What the task requires
Nothing but the lines from the one containing "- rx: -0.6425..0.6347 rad" through the end of the data should be output, each reproduced exactly.
=== Section Start ===
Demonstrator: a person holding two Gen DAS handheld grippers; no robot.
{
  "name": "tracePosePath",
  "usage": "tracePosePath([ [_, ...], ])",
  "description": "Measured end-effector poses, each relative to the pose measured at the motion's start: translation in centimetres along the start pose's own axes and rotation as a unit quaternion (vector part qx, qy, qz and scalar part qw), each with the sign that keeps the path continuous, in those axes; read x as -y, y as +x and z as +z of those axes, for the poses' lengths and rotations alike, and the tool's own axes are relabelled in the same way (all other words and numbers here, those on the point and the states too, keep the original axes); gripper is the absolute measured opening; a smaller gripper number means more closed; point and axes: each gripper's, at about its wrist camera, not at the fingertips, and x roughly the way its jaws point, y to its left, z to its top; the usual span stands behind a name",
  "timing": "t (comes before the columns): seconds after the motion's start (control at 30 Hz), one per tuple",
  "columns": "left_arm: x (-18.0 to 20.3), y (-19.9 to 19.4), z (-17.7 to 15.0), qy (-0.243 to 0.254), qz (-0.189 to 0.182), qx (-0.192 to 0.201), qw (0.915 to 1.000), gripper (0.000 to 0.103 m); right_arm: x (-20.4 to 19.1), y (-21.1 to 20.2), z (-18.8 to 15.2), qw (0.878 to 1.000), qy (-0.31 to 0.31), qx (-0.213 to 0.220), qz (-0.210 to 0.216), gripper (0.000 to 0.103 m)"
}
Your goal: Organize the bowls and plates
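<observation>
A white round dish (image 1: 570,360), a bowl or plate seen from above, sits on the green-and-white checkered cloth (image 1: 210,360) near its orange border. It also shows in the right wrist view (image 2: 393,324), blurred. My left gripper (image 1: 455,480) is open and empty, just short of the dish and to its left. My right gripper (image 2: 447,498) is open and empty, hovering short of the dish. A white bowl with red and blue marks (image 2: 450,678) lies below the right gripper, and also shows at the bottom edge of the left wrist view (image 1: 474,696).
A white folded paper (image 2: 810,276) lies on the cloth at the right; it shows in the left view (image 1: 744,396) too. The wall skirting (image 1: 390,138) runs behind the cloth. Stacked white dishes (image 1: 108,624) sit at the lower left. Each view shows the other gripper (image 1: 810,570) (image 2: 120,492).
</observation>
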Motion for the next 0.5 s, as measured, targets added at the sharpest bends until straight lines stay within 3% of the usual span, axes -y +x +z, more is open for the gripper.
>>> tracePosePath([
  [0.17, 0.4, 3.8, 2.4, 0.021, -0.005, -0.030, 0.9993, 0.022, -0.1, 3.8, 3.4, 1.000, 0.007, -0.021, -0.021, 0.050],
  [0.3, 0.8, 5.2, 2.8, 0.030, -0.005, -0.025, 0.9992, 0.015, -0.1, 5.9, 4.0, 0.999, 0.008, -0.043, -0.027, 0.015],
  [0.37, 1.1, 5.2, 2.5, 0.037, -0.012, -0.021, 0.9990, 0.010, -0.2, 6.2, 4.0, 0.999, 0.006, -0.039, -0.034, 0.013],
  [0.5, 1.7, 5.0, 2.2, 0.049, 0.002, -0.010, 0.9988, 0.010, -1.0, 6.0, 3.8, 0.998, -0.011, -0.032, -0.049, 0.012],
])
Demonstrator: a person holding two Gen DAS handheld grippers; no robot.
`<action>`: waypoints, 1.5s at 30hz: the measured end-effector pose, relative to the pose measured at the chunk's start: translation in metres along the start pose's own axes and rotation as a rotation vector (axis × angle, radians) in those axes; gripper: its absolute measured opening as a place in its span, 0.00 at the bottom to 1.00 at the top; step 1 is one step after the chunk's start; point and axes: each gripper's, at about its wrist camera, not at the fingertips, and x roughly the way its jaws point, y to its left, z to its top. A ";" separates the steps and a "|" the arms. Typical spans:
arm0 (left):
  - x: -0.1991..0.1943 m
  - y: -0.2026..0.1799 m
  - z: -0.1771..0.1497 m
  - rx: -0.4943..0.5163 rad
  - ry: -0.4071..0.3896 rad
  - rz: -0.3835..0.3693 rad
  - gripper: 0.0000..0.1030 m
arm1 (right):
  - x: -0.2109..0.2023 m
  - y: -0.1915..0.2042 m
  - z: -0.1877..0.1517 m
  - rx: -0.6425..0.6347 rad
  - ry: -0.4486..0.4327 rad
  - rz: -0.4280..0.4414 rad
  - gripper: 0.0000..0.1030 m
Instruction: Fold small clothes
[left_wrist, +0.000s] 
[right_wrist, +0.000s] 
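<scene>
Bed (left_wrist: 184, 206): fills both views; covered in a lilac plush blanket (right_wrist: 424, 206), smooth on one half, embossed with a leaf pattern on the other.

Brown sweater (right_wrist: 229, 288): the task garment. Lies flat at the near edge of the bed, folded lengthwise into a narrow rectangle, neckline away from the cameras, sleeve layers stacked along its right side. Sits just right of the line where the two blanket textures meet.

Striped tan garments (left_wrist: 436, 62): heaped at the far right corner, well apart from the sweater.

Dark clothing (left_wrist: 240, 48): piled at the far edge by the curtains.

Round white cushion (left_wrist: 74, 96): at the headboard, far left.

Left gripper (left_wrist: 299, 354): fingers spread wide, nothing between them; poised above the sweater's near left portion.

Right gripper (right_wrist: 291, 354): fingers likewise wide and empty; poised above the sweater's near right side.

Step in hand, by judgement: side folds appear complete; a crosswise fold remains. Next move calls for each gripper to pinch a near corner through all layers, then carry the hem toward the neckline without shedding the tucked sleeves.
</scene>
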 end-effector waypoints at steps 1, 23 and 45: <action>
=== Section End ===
Result of this exercise
  - rx: -0.6425..0.6347 rad
  - ry: -0.4486..0.4327 rad
  - rz: -0.4280..0.4414 rad
  - gripper: 0.0000..0.1030 m
Instruction: Fold small clothes
[left_wrist, +0.000s] 
[right_wrist, +0.000s] 
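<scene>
Bed (left_wrist: 184, 206): fills both views; covered in a lilac plush blanket (right_wrist: 424, 206), smooth on one half, embossed with a leaf pattern on the other.

Brown sweater (right_wrist: 229, 288): the task garment. Lies flat at the near edge of the bed, folded lengthwise into a narrow rectangle, neckline away from the cameras, sleeve layers stacked along its right side. Sits just right of the line where the two blanket textures meet.

Striped tan garments (left_wrist: 436, 62): heaped at the far right corner, well apart from the sweater.

Dark clothing (left_wrist: 240, 48): piled at the far edge by the curtains.

Round white cushion (left_wrist: 74, 96): at the headboard, far left.

Left gripper (left_wrist: 299, 354): fingers spread wide, nothing between them; poised above the sweater's near left portion.

Right gripper (right_wrist: 291, 354): fingers likewise wide and empty; poised above the sweater's near right side.

Step in hand, by judgement: side folds appear complete; a crosswise fold remains. Next move calls for each gripper to pinch a near corner through all layers, then carry the hem toward the neckline without shedding the tucked sleeves.
</scene>
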 end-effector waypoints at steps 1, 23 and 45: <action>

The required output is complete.